You are viewing a plain text version of this content. The canonical link for it is here.
Posted to solr-user@lucene.apache.org by Todd Long <lo...@gmail.com> on 2015/10/04 17:58:07 UTC

Numeric Sorting with 0 and NULL Values

I'm trying to sort on numeric (e.g. TrieDoubleField) fields and running into
an issue where 0 and NULL values are being compared as equal. This appears
to be the "common case" in the FieldComparator class where the missing value
(i.e. NULL) gets assigned for a 0 value (which is perfectly valid). Is there
any way around this short of indexing another field to signify there is a
value? I need the sort such that ascending will have the NULL values first
and descending will have the NULL values last (i.e. sortMissingFirst="false"
and sortMissingLast="false").

expected:
NULL
NULL
0
0.7
5
32

actual:
NULL
0
NULL
0.7
5
32

Please let me know if I can provide any additional information.
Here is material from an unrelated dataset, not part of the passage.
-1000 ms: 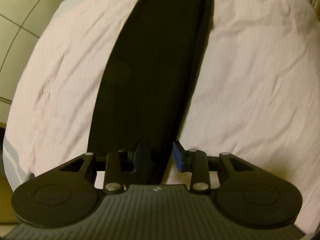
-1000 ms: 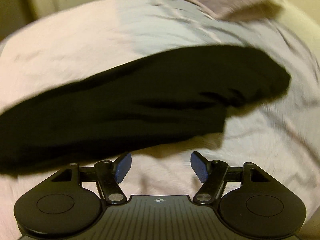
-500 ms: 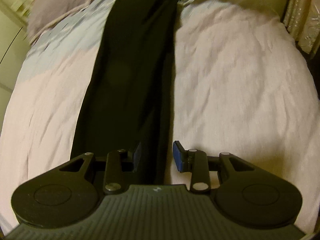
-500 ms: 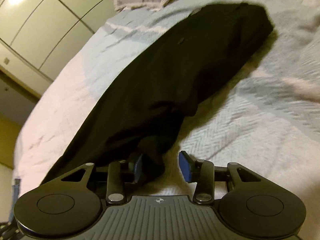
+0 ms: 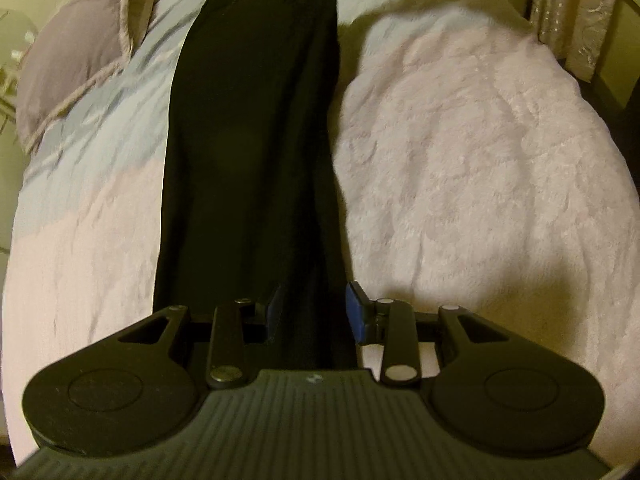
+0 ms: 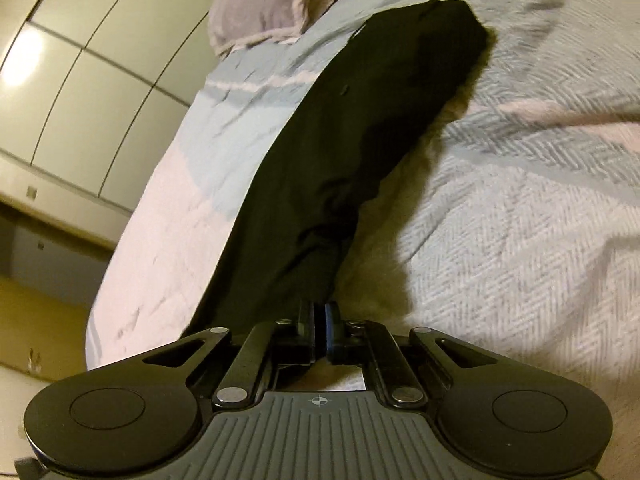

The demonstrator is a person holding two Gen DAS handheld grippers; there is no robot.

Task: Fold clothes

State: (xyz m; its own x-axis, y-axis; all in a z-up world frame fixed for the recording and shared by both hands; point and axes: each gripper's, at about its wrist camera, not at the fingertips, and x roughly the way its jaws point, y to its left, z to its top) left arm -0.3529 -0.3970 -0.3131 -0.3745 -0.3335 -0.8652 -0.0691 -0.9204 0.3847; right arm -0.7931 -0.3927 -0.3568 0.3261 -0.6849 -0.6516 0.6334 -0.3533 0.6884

Thank you.



--
View this message in context: http://lucene.472066.n3.nabble.com/Numeric-Sorting-with-0-and-NULL-Values-tp4232654.html
Sent from the Solr - User mailing list archive at Nabble.com.

Re: Numeric Sorting with 0 and NULL Values

Posted by Todd Long <lo...@gmail.com>.
Todd Long wrote
> I'm curious as to where the loss of precision would be when using
> "-(Double.MAX_VALUE)" as you mentioned? Also, any specific reason why you
> chose that over Double.MIN_VALUE (sorry, just making sure I'm not missing
> something)?

So, to answer my own question it looks like Double.MIN_VALUE is somewhat
misleading (or poorly named perhaps?)... from the javadoc it states "A
constant holding the smallest positive nonzero value of type double". In
this case, the cast to int/long would result in 0 with the loss of precision
which is definitely not what I want (and back to the original issue). It
would certainly seem that -Double.MAX_VALUE would be the way to go! This is
something that I was not aware of with Double... thank you.


Chris Hostetter-3 wrote
> ...i mention this as being a workarround for floats/doubles because the 
> functions are evaluated as doubles (no "casting" or "forced integer 
> context" type support at the moment), so with integer/float fields there 
> would be some loss of precision.

I'm still curious of whether or not there would be any cast issue going from
double to int/long within the "def()" function. Any additional details would
be greatly appreciated.



--
View this message in context: http://lucene.472066.n3.nabble.com/Numeric-Sorting-with-0-and-NULL-Values-tp4232654p4233361.html
Sent from the Solr - User mailing list archive at Nabble.com.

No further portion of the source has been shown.